*Work to complete*
Take the line holding "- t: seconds" as the first line of the answer and the last line of the listing as its end; retype everything between exactly.

*Supplied data*
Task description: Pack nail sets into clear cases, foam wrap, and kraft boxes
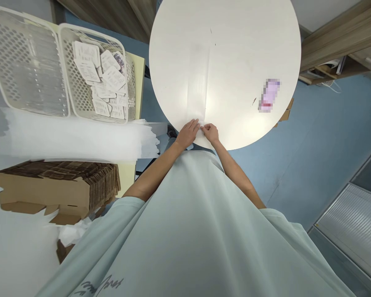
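A long, translucent white strip (198, 82), thin like a plastic or foam sheet, lies lengthwise on the round white table (235, 41). Its near end comes to the table's front edge, where both hands are. My left hand (188, 133) rests on that end with its fingers stretched out flat. Close beside it, my right hand (210, 133) has thumb and fingers pinched at the strip's near right corner. Whether the strip is a single layer or a sleeve, I cannot tell.
A pixelated pink-purple item (269, 95) lies on the table's right. To the left are a basket (95, 116) of printed white cards, a basket (6, 88) of clear plastic pieces, a stack of translucent strips (77, 138) and flattened brown cardboard boxes (46, 187). Wooden shelving (343, 35) stands right.
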Motion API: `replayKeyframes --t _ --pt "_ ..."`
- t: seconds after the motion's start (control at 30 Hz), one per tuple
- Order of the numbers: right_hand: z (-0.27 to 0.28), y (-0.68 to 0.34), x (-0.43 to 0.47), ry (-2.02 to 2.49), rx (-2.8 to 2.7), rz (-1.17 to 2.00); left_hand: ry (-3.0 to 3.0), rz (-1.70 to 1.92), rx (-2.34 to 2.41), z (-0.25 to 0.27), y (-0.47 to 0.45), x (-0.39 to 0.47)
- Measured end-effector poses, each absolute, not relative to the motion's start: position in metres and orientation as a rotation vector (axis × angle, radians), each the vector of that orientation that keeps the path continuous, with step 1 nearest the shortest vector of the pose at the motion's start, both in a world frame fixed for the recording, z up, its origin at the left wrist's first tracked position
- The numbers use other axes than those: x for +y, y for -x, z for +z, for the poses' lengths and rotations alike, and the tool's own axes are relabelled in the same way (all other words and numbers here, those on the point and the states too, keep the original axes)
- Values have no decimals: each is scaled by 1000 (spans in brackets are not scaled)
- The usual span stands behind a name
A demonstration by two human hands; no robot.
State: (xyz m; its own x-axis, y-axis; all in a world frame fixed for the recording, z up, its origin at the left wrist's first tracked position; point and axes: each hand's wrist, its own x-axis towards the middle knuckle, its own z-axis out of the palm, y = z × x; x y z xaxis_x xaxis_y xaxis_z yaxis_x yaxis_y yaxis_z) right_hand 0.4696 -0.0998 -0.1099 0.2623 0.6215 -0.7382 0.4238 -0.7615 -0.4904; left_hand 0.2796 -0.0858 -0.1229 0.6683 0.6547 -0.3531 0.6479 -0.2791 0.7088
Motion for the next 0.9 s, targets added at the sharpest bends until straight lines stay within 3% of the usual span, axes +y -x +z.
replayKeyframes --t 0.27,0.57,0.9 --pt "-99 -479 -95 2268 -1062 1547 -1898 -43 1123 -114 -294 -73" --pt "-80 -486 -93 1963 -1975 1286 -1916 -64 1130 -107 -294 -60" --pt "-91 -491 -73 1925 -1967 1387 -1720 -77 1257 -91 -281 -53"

*Answer below*
- t: seconds after the motion's start (control at 30 Hz), one per tuple
- Order of the numbers: right_hand: z (-0.27 to 0.28), y (-0.68 to 0.34), x (-0.43 to 0.47), ry (-2.02 to 2.49), rx (-2.8 to 2.7), rz (-1.17 to 2.00); left_hand: ry (-3.0 to 3.0), rz (-1.70 to 1.92), rx (-2.34 to 2.41), z (-0.25 to 0.27), y (-0.47 to 0.45), x (-0.39 to 0.47)
- Measured end-effector poses, each absolute, not relative to the motion's start: position in metres and orientation as a rotation vector (axis × angle, radians), each the vector of that orientation that keeps the path continuous, with step 1 nearest the shortest vector of the pose at the motion's start, both in a world frame fixed for the recording, z up, its origin at the left wrist's first tracked position
- The numbers use other axes than those: x for +y, y for -x, z for +z, for the poses' lengths and rotations alike, and the tool's own axes are relabelled in the same way (all other words and numbers here, those on the point and the states too, keep the original axes)
- Values have no decimals: each is scaled by 1000 (spans in brackets are not scaled)
- The usual span stands behind a name
A demonstration by two human hands; no robot.
State: (xyz m; its own x-axis, y-axis; all in a world frame fixed for the recording, z up, its origin at the left wrist's first tracked position; point and axes: each hand's wrist, its own x-axis towards the middle knuckle, its own z-axis out of the palm, y = z × x; x y z xaxis_x xaxis_y xaxis_z yaxis_x yaxis_y yaxis_z) right_hand 0.4696 -0.0998 -0.1099 0.2623 0.6215 -0.7382 0.4238 -0.7615 -0.4904; left_hand 0.2796 -0.0858 -0.1229 0.6683 0.6547 -0.3531 0.6479 -0.2791 0.7088
Motion for the next 0.9 s, targets added at the sharpest bends until straight lines stay within 3% of the usual span, axes +y -x +z.
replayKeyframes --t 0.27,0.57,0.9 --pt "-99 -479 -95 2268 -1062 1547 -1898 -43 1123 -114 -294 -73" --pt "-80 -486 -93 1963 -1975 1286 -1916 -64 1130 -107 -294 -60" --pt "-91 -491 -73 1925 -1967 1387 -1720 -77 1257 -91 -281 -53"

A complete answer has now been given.